Lung ischemia-reperfusion injury (LIRI) is a severe complication occurring after periods of reduced blood flow (ischemia) followed by restoration (reperfusion), often seen in lung transplantation or major thoracic surgery. This injury leads to significant inflammation, oxidative stress, and tissue damage, contributing to high morbidity and mortality. Despite its clinical importance, current therapeutic strategies for LIRI are often insufficient, and the precise mechanisms by which novel protective agents like MOTS-c exert their effects remain largely unknown, particularly regarding its nuclear signaling pathways. This study specifically addresses how MOTS-c mitigates LIRI and its underlying molecular mechanism involving MYH9 and antioxidant gene regulation.
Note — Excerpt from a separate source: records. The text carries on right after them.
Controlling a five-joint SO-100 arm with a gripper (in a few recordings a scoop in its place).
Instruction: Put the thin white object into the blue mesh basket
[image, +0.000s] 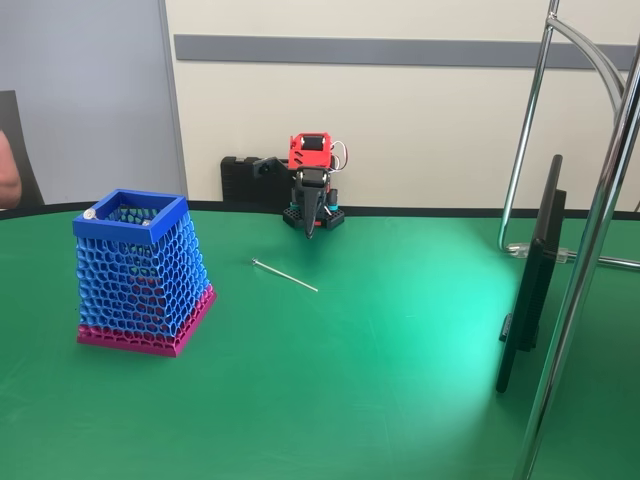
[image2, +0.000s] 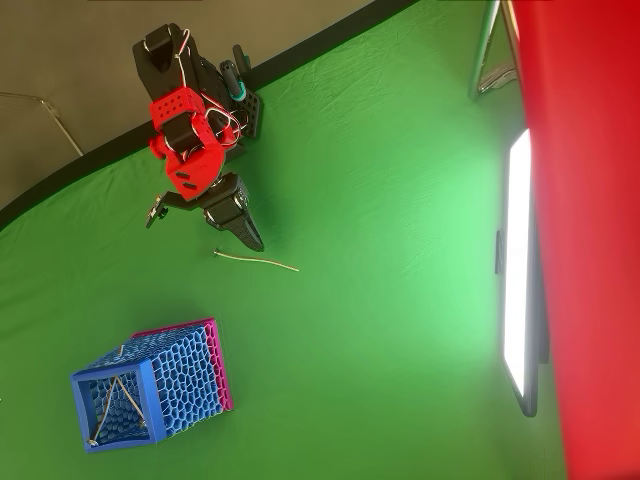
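My jaws (image2: 252, 238) hang over the green table (image: 400, 380), pointed down and close to the surface, with nothing between them; the tips read as one dark point in both views, so I record them as together. The thin white object (image: 285, 275) lies flat on the table, untouched, just short of my jaw tips; in the overhead view its knobbed end (image2: 216, 252) sits nearly below the tips and the shaft runs away to the right. The blue mesh basket (image: 130, 212) stands upright on its magenta base well apart from the stick, to the left in the fixed view, mouth open upward; the overhead view shows thin pale sticks (image2: 122, 395) already leaning inside it. Judgement: the step in hand is the approach and grasp, and nothing of the transfer is done yet. To do it well, I should part the jaws before descending, turn the wrist so the fingers straddle the shaft crosswise, and aim near the middle for balance. The stick is very thin and lies flush on the cloth, so the tips must reach the surface without pushing it, or it will likely roll away. A monitor (image: 530, 290) stands at the right, clear of the route.
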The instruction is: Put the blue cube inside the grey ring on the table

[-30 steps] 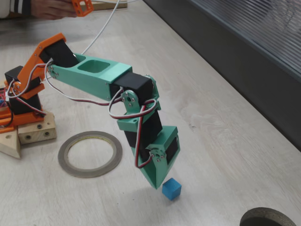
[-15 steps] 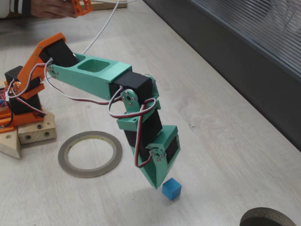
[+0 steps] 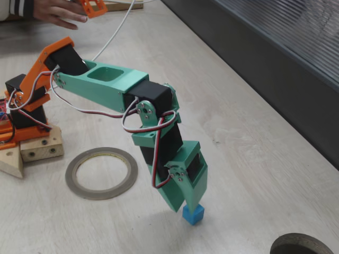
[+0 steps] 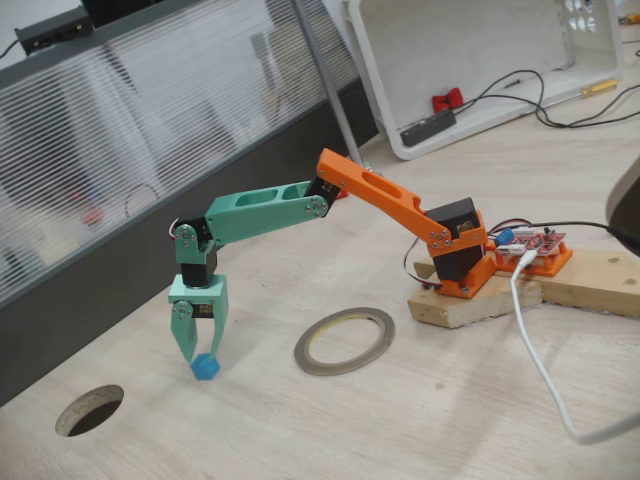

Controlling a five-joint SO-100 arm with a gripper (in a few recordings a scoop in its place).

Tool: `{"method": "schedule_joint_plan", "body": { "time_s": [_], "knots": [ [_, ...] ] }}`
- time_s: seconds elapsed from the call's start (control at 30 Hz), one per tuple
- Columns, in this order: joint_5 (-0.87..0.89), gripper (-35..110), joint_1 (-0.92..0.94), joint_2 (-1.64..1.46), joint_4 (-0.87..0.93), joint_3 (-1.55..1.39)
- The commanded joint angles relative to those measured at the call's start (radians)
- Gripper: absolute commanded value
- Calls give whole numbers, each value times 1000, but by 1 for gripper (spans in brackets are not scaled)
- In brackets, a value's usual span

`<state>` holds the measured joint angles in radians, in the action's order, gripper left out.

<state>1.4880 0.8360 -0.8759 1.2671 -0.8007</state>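
The blue cube (image 3: 194,214) (image 4: 205,368) sits on the pale wood table (image 3: 254,159), to the right of the grey ring (image 3: 71,177) in a fixed view. The green gripper (image 3: 185,207) (image 4: 200,360) points down right at the cube and is open. One fingertip stands just above the cube's top and the other comes down beside it on the ring's side. The ring (image 4: 302,356) lies flat between the cube and the arm's base, with nothing inside it.
A dark round hole (image 3: 302,244) (image 4: 90,410) sits near the table edge beyond the cube. The arm's wooden base block (image 3: 39,148) (image 4: 470,300) stands behind the ring. A white cable (image 4: 540,370) trails across the table. A dark wall strip borders the far side.
The gripper was shut beside the cube. Now it has opened, and one finger has swung out over the cube's top. The cube has not moved.
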Motion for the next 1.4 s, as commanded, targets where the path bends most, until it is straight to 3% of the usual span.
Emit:
{"method": "schedule_joint_plan", "body": {
  "time_s": [0.0, 0.27, 1.37],
  "knots": [
    [3, 31, 11, -44, 8, 23],
    [6, 40, 11, -44, 9, 21],
    [3, 39, 12, 74, -3, 31]
  ]
}}
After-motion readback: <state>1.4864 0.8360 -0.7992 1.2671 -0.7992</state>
Treatment with MOTS-c significantly attenuated LIRI, evidenced by improved lung morphology and reduced inflammatory markers. Specifically, MOTS-c administration led to a 43% reduction in lung edema (wet-to-dry weight ratio) and a 55% decrease in neutrophil infiltration compared to the saline control group (p<0.01 for both). The study's most critical finding was that MOTS-c promoted the nuclear translocation of MYH9 (myosin heavy chain 9), which subsequently activated the transcription of key antioxidant genes like Nrf2 and HO-1, resulting in a 2.5-fold increase in HO-1 expression. Furthermore, oxidative stress markers, such as malondialdehyde (MDA), were reduced by 38% in the MOTS-c treated group (p<0.001), while superoxide dismutase (SOD) activity was increased by 30% compared to untreated LIRI controls. This mechanistic insight highlights MYH9 as a novel mediator in MOTS-c's protective pathway against oxidative damage.